By KEVIN CHIRI
Slidell news bureau
SLIDELL — A major hurdle to build a sound stage on 160-acres of land at Camp Villere in Slidell has been passed, La. Sen. A.G. Crowe confirmed this week.
Crowe was approached months ago by Slidell Mayor Freddy Drennan and local businessman Reed Ingram, seeking his assistance in securing a public/private land deal at Camp Villere for the sound stage.
Crowe set up meetings with state officials, getting the support of Louisiana Economic Development Director Stephen Moray and Louisiana National Guard Adjunct Gen. Glenn Curtis, who was a key figure in getting approval for the land deal.
After securing state support, the final approval for the public/private partnership went to the U.S. Department of the Army, leading to a letter Crowe recently received from Washington, D.C., saying there was “no problem with this partnership.”
The sound stage for Slidell has been called a “jobs creator that could be the biggest thing for the city since the space industry came here in the 60s.”
With the growth of the movie industry in Louisiana, St. Tammany Parish has become a prime site for Hollywood to film in the state. But the lack of a sound stage in the parish has limited the potential for even more jobs.
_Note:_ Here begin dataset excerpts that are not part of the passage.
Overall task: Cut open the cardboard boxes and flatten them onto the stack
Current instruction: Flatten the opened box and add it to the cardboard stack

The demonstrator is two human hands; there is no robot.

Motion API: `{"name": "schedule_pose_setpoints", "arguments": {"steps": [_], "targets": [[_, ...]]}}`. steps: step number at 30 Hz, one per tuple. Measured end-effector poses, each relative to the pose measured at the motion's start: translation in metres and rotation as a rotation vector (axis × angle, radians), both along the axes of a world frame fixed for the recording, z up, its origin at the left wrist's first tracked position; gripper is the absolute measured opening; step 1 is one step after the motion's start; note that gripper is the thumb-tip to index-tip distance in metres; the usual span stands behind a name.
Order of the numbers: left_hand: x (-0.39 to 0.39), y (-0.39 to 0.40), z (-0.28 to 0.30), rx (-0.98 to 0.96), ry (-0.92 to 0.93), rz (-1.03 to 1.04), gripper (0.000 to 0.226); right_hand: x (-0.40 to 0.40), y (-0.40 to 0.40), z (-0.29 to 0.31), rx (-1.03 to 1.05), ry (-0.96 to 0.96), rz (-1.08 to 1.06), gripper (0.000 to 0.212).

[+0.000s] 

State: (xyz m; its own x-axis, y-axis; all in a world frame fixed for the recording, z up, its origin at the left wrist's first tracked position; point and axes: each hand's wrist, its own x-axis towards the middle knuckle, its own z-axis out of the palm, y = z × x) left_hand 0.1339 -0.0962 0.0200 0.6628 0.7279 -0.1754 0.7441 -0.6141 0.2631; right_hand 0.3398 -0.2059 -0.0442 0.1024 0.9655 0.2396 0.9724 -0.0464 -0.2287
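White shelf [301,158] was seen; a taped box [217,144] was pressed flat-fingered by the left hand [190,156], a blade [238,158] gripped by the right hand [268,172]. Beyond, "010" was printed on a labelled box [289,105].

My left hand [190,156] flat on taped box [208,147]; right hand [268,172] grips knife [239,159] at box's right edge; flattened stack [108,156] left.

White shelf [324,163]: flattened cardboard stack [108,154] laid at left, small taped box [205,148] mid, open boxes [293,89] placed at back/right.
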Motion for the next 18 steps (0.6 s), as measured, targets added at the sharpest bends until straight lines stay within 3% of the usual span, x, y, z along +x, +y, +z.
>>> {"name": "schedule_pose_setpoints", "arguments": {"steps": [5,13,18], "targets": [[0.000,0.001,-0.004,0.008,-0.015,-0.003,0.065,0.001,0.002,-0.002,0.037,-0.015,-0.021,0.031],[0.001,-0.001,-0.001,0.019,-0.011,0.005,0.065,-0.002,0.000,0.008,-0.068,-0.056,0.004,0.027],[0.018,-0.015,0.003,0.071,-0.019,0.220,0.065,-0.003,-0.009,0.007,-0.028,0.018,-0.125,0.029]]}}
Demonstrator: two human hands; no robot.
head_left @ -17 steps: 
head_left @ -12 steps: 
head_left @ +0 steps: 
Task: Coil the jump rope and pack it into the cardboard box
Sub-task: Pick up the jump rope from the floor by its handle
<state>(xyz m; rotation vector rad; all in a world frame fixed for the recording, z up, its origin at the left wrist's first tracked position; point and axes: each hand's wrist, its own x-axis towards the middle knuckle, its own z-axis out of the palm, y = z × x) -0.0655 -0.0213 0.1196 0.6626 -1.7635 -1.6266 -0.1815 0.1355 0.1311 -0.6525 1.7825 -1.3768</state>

Ingram was approached over a year ago by Drennan, hoping the successful Slidell businessman, already having ties to the entertainment industry, would be interested in backing a sound stage here.
Ingram and Drennan visited Celtic Studios in Baton Rouge in Oct., 2010, and since that visit, Ingram got behind the idea to bring the sound stage to eastern St. Tammany. Ingram’s initial plans are to build the biggest sound stage in the United States, double the size of the Warner Brothers Studio on 80-acres of land. He expects an initial investment of $12 million to $15 million.
“This is an opportunity for Slidell like nothing before, and can transform our community to something that brings a lot of jobs and money here. It is my chance to invest in something that gives back to the city I grew up in,” Ingram said.
Getting the land approval was first and foremost on the list and Crowe has apparently been the key figure in accomplishing that goal.
Crowe said he “wholeheartedly supported this project from the start when I met with Mayor Drennan and Mr. Ingram. This has the potential to be a huge jobs creator for eastern St. Tammany.”
The state senator initially set up a meeting with Moray and other key state officials, and secured the support for the project.
“When I met with Mr. Moray and the Adjunct General, our concept was well received,” Crowe said. “They saw no reason not to do this.”
Crowe said he researched similar public/private partnerships in the state and found several others on National Guard land across Louisiana.
A month later the information was sent to the Department of the Army in Washington, D.C., and Crowe said he received a letter in the past two weeks that confirmed there was “no problem” with proceeding with the public/private partnership.
“This is maybe the most significant part of getting the sound stage built,” Crowe said. “If we can’t make this deal for the land, the whole project would have been in question.”
Crowe said the current deal would be for somewhere close to a 100 year lease, at a minimal charge to Ingram and his investors of something like $1 a year.
Ingram said in a past interview that a favorable land deal will enable him to offer the sound stage at much lower prices to Hollywood studios, thereby bringing far more business and jobs here to the Slidell area.
Ingram said he has had several films produced at his home in the area, and said he was surprised at the money that was spent.
“When they filmed at my house, they hired people to do the landscape, lifeguards to work the scene, rented boats—you name it, and they spent money to make the shoot perfect,” he said. “Imagine if we have hundreds of film companies coming here every year—shooting at our sound stage and area locations—they would spend money in so many ways.”
The sound stage will provide an on-location site for inside filming, and Hollywood companies will not only pay to build sets—meaning electricians, plumbers, carpenters and more—but they will pay to furnish the sets and buy all the incidentals to make a movie scene complete.
“That doesn’t even include all the people they will hire for all the jobs needed,” Ingram explained. “It’s incredible when you really understand how much money this brings to a region when you have a great, local sound stage.”
Coincidentally, this is the 10-year anniversary of the year Crowe and former State Rep. Steve Scalise were among the lead authors to pass Louisiana’s tax incentives for the movie industry.
Since the Legislature passed tax incentives for the movie and TV industry in 2002, the state has seen a steady increase in film work here, capping at over $1 billion in 2011 when over 150 productions were filmed in the state.
Ingram is now focusing his efforts on the financial plan to build the first sound stage, which can happen within 18 months of the land deal being signed, he projected.